Information provided |
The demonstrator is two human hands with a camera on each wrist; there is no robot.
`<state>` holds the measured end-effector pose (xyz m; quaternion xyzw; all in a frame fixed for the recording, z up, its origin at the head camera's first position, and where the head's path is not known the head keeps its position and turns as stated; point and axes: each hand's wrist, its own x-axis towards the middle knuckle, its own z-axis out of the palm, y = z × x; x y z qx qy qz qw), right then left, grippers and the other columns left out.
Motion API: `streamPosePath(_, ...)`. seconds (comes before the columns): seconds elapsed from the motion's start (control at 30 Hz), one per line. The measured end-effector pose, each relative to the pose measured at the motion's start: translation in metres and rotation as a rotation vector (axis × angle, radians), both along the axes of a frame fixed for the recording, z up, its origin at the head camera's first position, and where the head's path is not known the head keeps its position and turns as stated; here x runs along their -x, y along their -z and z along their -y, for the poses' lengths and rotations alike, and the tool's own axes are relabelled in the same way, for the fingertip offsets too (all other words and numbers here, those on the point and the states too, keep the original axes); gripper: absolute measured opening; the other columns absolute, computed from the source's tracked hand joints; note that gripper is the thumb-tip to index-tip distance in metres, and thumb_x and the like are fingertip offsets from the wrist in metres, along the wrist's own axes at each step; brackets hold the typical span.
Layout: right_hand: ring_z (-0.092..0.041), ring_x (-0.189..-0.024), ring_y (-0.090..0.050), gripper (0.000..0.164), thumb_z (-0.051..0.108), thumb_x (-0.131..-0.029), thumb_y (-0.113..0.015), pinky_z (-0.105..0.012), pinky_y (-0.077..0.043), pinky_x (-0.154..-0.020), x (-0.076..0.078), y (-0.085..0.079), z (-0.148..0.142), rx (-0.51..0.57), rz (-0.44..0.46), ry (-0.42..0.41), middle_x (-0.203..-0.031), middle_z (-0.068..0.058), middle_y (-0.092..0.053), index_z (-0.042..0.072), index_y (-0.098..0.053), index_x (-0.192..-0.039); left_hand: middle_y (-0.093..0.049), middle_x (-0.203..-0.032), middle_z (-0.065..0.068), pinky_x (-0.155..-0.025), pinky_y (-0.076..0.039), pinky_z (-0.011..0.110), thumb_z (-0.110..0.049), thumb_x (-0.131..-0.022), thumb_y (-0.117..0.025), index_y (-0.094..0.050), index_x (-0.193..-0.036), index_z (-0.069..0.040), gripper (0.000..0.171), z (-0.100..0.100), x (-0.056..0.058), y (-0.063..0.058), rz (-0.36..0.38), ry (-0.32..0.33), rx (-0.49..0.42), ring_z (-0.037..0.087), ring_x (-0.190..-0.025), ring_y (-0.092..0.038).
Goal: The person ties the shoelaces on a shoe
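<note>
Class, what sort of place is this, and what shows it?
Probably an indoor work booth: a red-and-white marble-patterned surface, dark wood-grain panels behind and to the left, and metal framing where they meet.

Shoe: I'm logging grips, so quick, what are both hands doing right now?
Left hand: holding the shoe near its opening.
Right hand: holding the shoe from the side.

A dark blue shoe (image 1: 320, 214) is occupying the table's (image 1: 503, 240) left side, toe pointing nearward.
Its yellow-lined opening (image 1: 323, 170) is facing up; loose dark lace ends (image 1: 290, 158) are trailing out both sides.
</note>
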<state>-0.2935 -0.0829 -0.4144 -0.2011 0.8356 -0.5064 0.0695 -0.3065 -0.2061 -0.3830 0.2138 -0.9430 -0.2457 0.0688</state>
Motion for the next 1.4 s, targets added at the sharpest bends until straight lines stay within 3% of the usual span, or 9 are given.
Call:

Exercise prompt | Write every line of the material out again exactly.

Task result |
The demonstrator is two human hands with a camera on each wrist; there is no robot.
`<state>` holds the measured end-effector pose (xyz m; quaternion xyzw; all in a frame fixed for the recording, z up, its origin at the head camera's first position, and where the head's path is not known the head keeps its position and turns as stated; point and axes: each hand's wrist, its own x-axis towards the middle knuckle, its own z-axis out of the palm, y = z × x; x y z qx qy qz qw), right then left, grippers and the other columns left out.
Motion API: `streamPosePath(_, ...)`. seconds (comes before the columns): seconds elapsed from the motion's start (control at 30 Hz), one per line. The measured end-effector pose, each relative to the pose measured at the motion's start: translation in metres and rotation as a rotation vector (axis × angle, radians), both along the axes of a frame fixed for the recording, z up, its origin at the head camera's first position, and where the head's path is not known the head keeps its position and turns as stated; here x runs along their -x, y along their -z and z along their -y, for the poses' lengths and rotations alike, and the tool's own axes are relabelled in the same way, for the fingertip offsets too (all other words and numbers here, those on the point and the states too, keep the original axes); gripper: absolute measured opening; the other columns absolute, computed from the source's tracked hand joints; note that gripper is the thumb-tip to index-tip distance in metres, and thumb_x and the like are fingertip offsets from the wrist in metres, along the wrist's own axes at each step; brackets hold the typical span.
Layout: right_hand: ring_z (-0.092..0.041), ring_x (-0.189..-0.024), ring_y (-0.090..0.050), gripper (0.000..0.164), thumb_z (-0.051..0.108), thumb_x (-0.131..-0.029), thumb_y (-0.113..0.015), pinky_z (-0.105..0.012), pinky_y (-0.077..0.043), pinky_x (-0.154..-0.020), x (-0.076..0.078), y (-0.085..0.079), z (-0.148..0.142), rx (-0.51..0.57), rz (-0.44..0.46), ry (-0.42..0.41), middle_x (-0.203..-0.031), middle_z (-0.068..0.058), middle_y (-0.092..0.053), index_z (-0.042..0.072), index_y (-0.098..0.053), index_x (-0.192..-0.039); left_hand: middle_y (-0.093..0.049), middle_x (-0.203..-0.032), middle_z (-0.065..0.068), pinky_x (-0.155..-0.025), pinky_y (-0.076..0.039), pinky_z (-0.011..0.110), thumb_z (-0.110..0.049), thumb_x (-0.131..-0.022), thumb_y (-0.117..0.025), index_y (-0.094..0.050), index_x (-0.193..-0.036), index_z (-0.069..0.040), gripper (0.000..0.171), z (-0.100..0.100), x (-0.056..0.058), y (-0.063..0.058), rz (-0.36..0.38), ry (-0.32..0.33), rx (-0.49..0.42), ring_z (-0.037..0.087), ring_x (-0.190..-0.025), ring_y (-0.092..0.038).
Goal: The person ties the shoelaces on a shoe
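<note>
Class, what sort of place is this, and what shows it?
Probably an indoor work booth: a red-and-white marble-patterned surface, dark wood-grain panels behind and to the left, and metal framing where they meet.

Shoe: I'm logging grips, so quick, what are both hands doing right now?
Left hand: holding the shoe near its opening.
Right hand: holding the shoe from the side.

A dark blue shoe (image 1: 320, 214) is occupying the table's (image 1: 503, 240) left side, toe pointing nearward.
Its yellow-lined opening (image 1: 323, 170) is facing up; loose dark lace ends (image 1: 290, 158) are trailing out both sides.
</note>
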<state>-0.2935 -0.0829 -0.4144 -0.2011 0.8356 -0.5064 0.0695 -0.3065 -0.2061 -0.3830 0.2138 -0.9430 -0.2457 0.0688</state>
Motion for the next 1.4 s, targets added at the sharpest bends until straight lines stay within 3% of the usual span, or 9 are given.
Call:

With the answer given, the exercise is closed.